Data from: Sustained plumage divergence despite weak genomic differentiation and broad sympatry in sister species of Australian woodswallows (Artamus spp.)

Cite this dataset

Peñalba, Joshua; Peters, Jeffrey; Joseph, Leo (2022). Data from: Sustained plumage divergence despite weak genomic differentiation and broad sympatry in sister species of Australian woodswallows (Artamus spp.) [Dataset]. Dryad. https://doi.org/10.5061/dryad.fj6q573xt

Abstract

Plumage divergence can function as a strong premating barrier when species come into secondary contact. When it fails to do so, the results are often genome homogenization and phenotypic hybrids at the zone of contact. This is not the case in the largely sympatric masked woodswallow and white-browed woodswallow species (Passeriformes: Artamidae: Artamus spp) complex in Australia where phenotypic integrity is sustained despite no discernible mitochondrial structure in earlier work. This lack of structure may suggest recent divergence, ongoing gene flow or both, and phenotypic hybrids are reported albeit rarely. Here, we further assessed the population structure and differentiation across the species' nuclear genomes using ddRAD-seq. As found in the mitochondrial genome, no structure or divergence within or between the two species was detected in the nuclear genome.

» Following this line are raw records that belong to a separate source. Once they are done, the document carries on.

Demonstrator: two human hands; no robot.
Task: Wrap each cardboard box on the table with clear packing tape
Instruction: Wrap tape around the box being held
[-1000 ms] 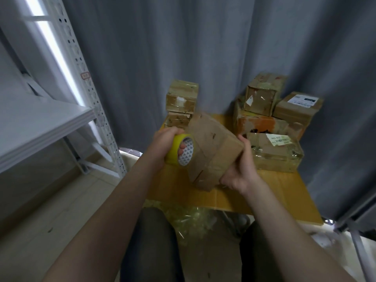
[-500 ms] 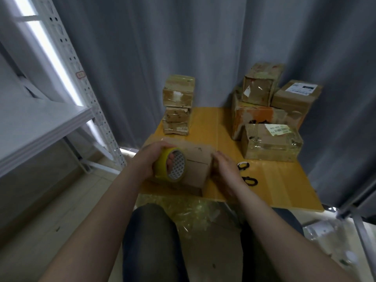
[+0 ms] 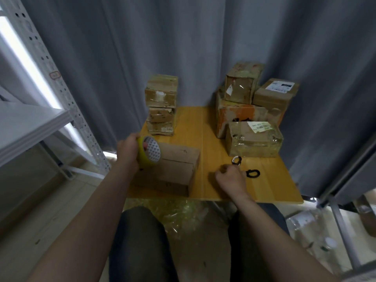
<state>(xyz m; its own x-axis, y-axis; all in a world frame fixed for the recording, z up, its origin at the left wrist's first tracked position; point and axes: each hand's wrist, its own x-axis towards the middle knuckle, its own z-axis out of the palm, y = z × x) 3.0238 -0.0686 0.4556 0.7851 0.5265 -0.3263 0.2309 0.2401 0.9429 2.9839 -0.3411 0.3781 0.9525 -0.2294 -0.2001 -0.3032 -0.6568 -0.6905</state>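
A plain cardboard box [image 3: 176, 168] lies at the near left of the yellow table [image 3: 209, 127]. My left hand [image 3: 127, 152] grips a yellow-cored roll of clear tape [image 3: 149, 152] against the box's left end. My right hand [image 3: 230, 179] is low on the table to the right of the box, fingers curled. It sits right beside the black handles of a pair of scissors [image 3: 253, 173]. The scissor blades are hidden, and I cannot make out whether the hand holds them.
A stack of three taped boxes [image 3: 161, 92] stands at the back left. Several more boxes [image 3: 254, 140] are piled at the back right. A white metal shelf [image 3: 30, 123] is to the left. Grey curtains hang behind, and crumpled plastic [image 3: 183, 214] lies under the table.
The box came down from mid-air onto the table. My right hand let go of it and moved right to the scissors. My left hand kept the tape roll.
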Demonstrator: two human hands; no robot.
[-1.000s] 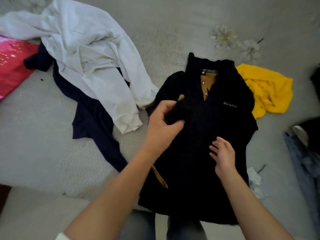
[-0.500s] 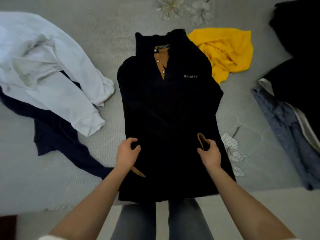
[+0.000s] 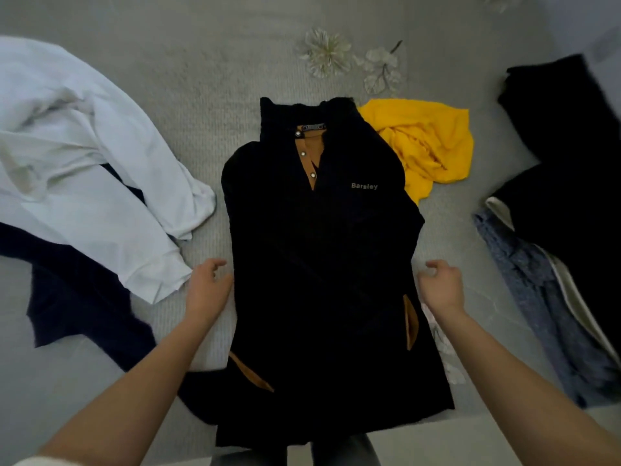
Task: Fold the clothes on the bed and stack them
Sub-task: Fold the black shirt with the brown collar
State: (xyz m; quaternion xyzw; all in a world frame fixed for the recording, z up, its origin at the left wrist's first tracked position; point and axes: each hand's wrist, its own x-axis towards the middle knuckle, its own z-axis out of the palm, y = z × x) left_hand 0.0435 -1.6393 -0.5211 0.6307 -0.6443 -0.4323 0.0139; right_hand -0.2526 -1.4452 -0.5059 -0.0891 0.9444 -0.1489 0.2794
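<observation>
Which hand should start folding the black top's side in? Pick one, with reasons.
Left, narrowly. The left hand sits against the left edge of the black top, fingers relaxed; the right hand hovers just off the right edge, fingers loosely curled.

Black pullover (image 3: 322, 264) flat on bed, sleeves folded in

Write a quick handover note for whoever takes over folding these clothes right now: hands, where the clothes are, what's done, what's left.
Left hand: loose, holding nothing, at the left edge of the black top.
Right hand: loose, holding nothing, by its right edge.
Done: black top lies flat on the bed, front up, sleeves apparently folded in.
Unfolded: white shirt over navy garment on the left, yellow garment behind, black garment and blue-grey garment heaped on the right.
Left: finish folding the top, fold the rest, stack.
</observation>
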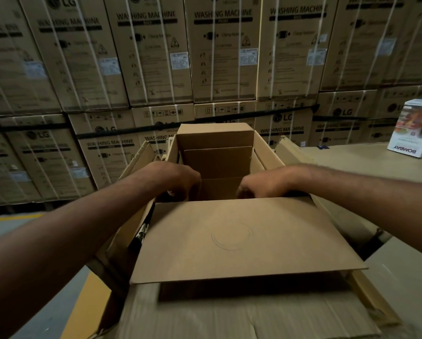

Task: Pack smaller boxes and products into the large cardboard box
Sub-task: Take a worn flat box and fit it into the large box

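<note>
— Cardboard fills our view: the large cardboard box (270,150) sits mid-frame, its near flap (241,238) folded out toward us.
— Our left hand (178,178) and right hand (259,185) reach in past that flap, fingers curled downward. The fingertips are hidden, so we cannot tell if they grip anything.
— A plain smaller box (215,135) stands at the far end inside.
— Across the top of the frame, strapped cartons (224,52) read "LG" and "WASHING MACHINE".
— At the right edge, a white retail box (411,129) rests on a pale surface (347,155), "BOMBAY" printed upside down.
</note>
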A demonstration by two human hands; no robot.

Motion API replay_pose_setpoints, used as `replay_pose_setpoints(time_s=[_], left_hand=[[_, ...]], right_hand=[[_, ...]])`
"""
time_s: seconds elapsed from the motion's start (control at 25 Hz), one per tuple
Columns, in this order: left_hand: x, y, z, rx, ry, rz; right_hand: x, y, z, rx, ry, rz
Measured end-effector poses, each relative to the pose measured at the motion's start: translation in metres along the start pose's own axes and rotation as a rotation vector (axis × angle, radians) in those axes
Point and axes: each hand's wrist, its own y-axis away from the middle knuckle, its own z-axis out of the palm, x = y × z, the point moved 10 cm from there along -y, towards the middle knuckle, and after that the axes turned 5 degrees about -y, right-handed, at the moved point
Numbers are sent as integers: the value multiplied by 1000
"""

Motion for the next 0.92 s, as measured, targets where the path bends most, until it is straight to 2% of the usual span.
replay_pose_setpoints(time_s=[0.12, 0.24, 0.56, 0.92], left_hand=[[13, 7, -12, 100, 19, 92], [25, 15, -26, 178, 78, 166], [38, 27, -30, 236, 84, 224], [28, 46, -49, 442, 51, 188]], right_hand=[[-3, 5, -26, 230, 89, -62], [-7, 11, -43, 361, 121, -96], [-4, 24, -55, 509, 147, -74], [14, 46, -65, 676, 64, -39]])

This coarse sampling of the genome nonetheless revealed peaks of differentiation around the genes SOX5 and Axin1. Both are involved in the Wnt/β-catenin signaling pathway, which regulates feather development. Reconstruction of demographic history and estimation of parameters supports a scenario of secondary contact. Our study informs how divergent plumage morphs may arise and be sustained despite whole-genome homogenization and reveals new candidate genes potentially involved in plumage divergence.

Methods

This dataset resulted from ddRADseq using Sbf1 and EcoR1 followed by a size selection between 300-450bp and sequencing 150bp single-end on an Illumina HiSeq2500 platform. Reads were processed using a pipeline described by DeCosta and Sorenson (2014). For each sample, identical reads were combined into a single read and recoded with the number of reads and the highest quality score for each nucleotide position. Reads with an average Phred score of <20 were removed. Retained reads from all individuals were clustered into putative loci using USEARCH v. 5, with an –id setting of 0.85, and aligned using MUSCLE V. 3. Individuals were genotyped at each locus as described in DaCosta and Sorenson (2014): homozygotes were defined when >93% of the reads were identical, whereas heterozygotes were defined when a second sequence was represented by >29% of reads, or if a second sequence was represented by as few as 10% of reads and the haplotype was confirmed in other individuals. Genotypes were flagged if none of these criteria were met or more than two haplotypes met the criteria. From these flagged genotypes, we retained the allele represented by the majority of reads and scored the second allele as missing data. Similarly, a second allele was scored as missing when the locus was represented by <5 reads. We retained all loci that contained ≤10% missing genotypes and ≤5% flagged genotypes.